* **TASK TO CARRY OUT**
All lines with the word "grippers" in the material below are required.

━━━━━━━━━━━━━━━━━━━━━━━━━━━━━━

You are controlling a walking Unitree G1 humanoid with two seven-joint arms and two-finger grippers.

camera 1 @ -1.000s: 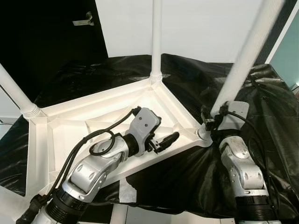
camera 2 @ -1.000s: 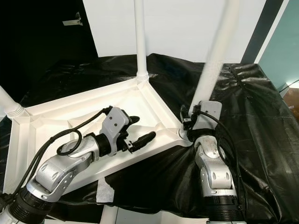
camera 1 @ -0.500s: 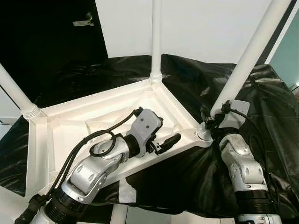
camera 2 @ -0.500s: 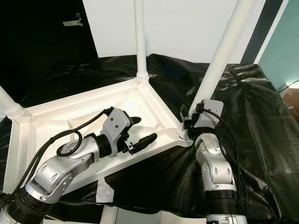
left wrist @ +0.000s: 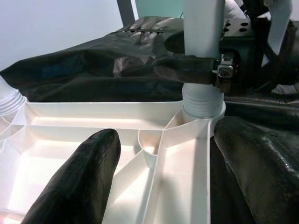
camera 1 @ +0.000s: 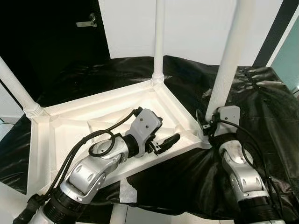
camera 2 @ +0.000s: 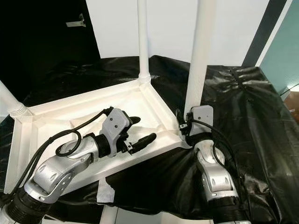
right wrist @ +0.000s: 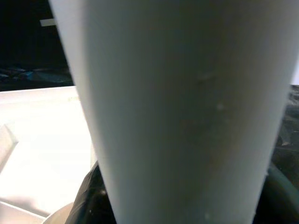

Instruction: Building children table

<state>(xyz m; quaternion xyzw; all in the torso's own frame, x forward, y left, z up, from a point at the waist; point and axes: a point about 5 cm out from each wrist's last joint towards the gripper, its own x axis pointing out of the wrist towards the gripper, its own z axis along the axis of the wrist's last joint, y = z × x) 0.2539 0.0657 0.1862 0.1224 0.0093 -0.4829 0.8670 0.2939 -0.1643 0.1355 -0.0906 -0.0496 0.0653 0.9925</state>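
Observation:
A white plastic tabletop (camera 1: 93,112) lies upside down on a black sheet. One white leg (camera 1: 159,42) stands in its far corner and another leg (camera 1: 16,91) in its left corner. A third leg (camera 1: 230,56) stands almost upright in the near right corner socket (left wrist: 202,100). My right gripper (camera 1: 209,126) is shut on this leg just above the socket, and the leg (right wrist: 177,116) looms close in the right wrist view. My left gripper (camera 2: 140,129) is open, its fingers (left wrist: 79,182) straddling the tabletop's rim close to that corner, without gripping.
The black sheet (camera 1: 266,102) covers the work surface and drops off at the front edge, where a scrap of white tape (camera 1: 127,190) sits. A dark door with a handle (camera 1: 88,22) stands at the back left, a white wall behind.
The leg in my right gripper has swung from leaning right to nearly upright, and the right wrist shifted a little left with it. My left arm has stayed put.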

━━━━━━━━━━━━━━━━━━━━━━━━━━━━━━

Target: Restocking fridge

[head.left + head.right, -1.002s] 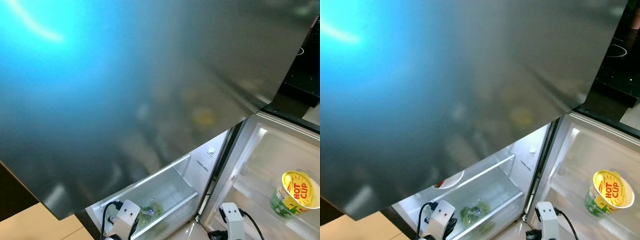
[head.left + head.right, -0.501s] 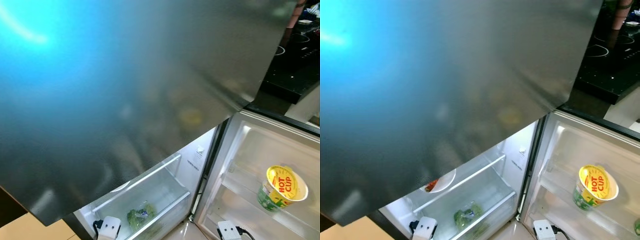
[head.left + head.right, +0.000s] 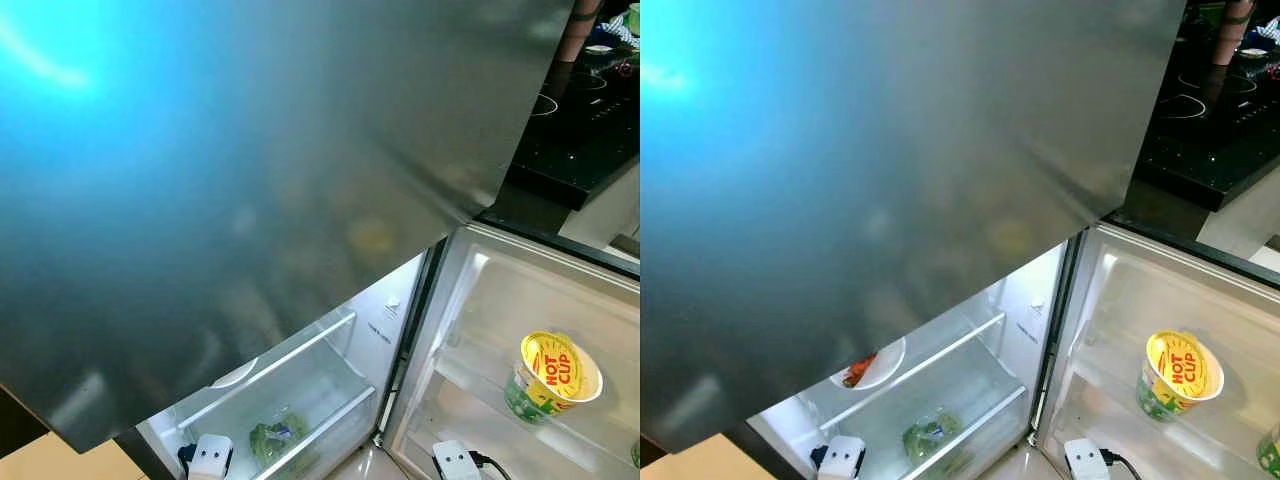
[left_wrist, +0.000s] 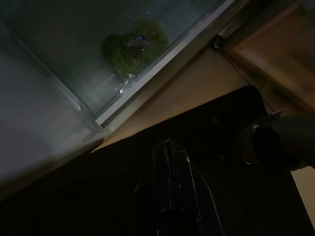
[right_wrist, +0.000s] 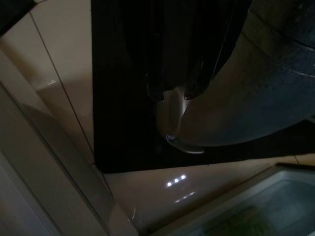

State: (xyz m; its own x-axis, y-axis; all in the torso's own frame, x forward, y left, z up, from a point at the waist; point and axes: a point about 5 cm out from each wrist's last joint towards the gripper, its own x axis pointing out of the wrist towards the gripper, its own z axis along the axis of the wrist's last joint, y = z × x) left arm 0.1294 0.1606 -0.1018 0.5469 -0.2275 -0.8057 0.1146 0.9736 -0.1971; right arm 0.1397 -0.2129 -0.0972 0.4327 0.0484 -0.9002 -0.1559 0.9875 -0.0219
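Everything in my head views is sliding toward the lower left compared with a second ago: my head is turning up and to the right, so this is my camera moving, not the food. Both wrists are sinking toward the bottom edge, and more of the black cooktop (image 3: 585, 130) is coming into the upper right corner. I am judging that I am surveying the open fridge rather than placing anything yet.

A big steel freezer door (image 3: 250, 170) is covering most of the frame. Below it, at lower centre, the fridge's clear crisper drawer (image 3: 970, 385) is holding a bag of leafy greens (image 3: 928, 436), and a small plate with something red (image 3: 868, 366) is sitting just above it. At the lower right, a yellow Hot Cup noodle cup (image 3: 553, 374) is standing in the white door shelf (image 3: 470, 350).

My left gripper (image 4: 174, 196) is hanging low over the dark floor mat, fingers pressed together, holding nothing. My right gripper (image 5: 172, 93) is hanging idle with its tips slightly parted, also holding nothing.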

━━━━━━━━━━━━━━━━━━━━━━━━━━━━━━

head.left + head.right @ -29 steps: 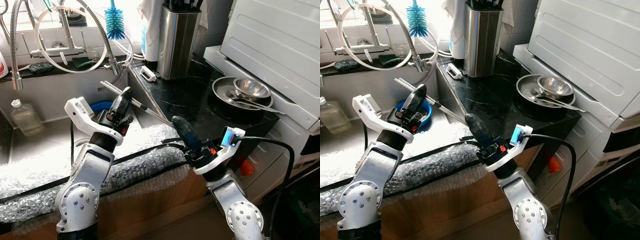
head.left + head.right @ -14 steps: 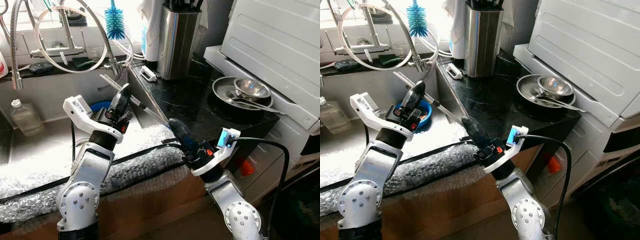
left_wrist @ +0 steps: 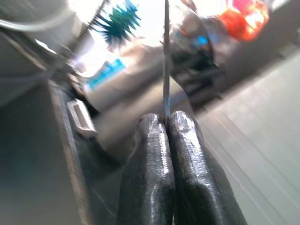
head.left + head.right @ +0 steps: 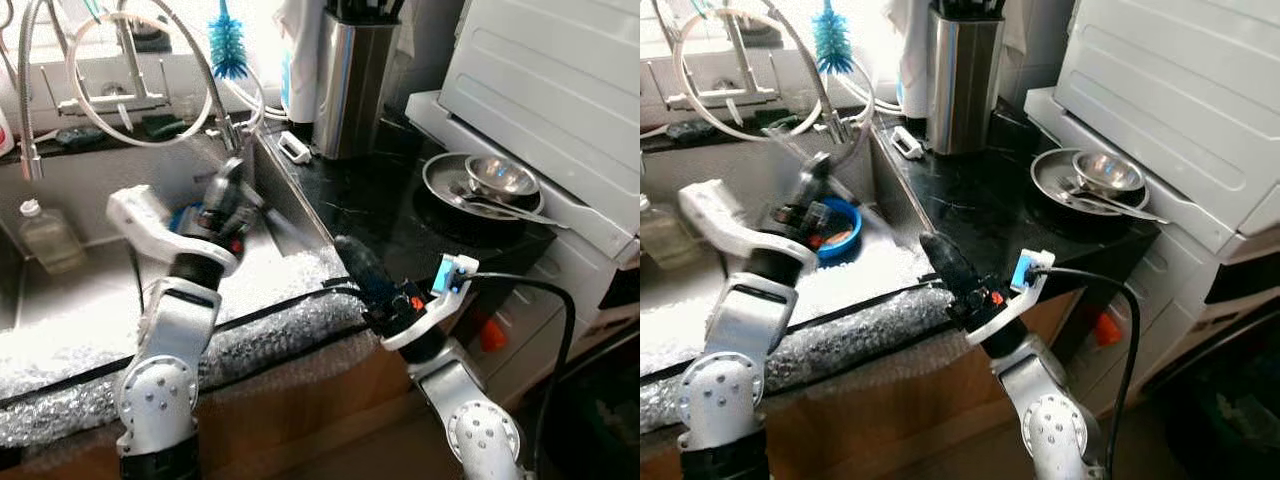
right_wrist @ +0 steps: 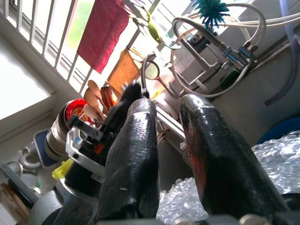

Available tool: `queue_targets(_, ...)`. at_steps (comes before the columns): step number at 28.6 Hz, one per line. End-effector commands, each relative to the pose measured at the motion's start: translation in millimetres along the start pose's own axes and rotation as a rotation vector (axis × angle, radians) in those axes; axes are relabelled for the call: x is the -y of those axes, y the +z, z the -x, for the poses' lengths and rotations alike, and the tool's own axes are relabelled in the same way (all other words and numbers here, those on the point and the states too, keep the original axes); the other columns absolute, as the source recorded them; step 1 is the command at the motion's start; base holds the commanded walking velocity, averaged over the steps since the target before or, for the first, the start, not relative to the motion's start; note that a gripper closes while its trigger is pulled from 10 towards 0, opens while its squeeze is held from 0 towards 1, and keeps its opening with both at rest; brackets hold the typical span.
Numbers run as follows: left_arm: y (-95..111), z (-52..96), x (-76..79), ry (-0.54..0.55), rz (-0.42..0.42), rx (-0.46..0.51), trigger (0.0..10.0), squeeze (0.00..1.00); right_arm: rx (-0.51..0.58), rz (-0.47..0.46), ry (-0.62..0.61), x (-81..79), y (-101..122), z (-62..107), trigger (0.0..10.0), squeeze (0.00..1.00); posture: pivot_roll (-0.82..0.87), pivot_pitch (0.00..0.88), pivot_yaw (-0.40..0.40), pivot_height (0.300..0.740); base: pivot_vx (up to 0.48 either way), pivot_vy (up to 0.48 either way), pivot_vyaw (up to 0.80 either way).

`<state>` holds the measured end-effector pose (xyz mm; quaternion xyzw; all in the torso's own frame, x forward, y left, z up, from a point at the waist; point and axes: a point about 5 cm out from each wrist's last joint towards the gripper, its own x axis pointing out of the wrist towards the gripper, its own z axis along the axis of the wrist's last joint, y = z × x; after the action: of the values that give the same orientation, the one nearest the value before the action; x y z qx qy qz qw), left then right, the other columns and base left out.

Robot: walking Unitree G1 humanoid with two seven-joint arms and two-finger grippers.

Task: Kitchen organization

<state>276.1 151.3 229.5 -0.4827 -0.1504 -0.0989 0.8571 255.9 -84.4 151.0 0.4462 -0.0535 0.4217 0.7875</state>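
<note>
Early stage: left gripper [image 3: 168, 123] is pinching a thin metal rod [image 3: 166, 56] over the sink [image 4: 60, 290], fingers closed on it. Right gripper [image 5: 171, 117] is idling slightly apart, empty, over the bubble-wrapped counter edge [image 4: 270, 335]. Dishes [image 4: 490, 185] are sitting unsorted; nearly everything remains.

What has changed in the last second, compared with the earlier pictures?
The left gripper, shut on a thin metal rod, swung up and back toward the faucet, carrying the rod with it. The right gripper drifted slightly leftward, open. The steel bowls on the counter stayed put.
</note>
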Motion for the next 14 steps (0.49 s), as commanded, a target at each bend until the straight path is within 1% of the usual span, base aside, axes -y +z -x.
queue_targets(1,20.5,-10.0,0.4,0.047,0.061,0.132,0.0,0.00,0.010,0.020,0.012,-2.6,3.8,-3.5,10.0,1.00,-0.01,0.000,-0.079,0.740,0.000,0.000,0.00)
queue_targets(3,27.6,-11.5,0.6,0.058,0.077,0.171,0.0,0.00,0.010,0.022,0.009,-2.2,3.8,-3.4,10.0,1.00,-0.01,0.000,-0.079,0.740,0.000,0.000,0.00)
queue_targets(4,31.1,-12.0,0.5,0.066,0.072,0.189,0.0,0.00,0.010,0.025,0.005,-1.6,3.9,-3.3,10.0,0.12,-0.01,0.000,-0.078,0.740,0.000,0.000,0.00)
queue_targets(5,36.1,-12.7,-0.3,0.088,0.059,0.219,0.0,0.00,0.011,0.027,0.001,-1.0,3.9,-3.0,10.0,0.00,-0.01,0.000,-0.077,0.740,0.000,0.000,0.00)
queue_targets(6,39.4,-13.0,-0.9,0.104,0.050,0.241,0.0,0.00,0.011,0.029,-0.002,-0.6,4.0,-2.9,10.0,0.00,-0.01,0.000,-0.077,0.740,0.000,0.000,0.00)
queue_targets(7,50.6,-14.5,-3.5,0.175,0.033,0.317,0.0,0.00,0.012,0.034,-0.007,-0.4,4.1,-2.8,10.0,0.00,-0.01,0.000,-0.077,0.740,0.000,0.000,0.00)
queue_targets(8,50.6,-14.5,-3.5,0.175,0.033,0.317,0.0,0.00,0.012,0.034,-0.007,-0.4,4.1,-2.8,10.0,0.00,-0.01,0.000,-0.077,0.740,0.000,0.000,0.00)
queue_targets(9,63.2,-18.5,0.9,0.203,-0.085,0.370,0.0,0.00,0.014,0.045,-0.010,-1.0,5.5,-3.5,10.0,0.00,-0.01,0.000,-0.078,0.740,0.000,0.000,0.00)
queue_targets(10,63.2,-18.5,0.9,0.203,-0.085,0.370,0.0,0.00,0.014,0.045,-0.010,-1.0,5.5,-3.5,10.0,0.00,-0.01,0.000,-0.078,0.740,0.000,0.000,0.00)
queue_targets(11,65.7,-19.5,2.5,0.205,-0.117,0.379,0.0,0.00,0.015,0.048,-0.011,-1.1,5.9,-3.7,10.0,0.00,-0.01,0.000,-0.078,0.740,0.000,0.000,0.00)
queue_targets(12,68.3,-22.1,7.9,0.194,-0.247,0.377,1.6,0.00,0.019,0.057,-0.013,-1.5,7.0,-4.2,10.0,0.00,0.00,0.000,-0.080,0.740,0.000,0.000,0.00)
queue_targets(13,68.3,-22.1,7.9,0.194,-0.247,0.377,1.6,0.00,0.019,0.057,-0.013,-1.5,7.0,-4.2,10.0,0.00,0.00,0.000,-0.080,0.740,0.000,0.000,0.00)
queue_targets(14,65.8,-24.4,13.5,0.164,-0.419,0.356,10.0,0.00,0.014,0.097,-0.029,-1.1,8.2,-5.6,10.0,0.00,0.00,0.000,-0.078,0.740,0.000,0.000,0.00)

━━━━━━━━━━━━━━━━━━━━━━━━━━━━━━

* **REPLY**
You are controlling a walking Unitree G1 humanoid with two seven-joint arms and two-finger grippers.
Robot: walking Unitree G1 humanoid with two seven-joint arms and two-finger grippers.

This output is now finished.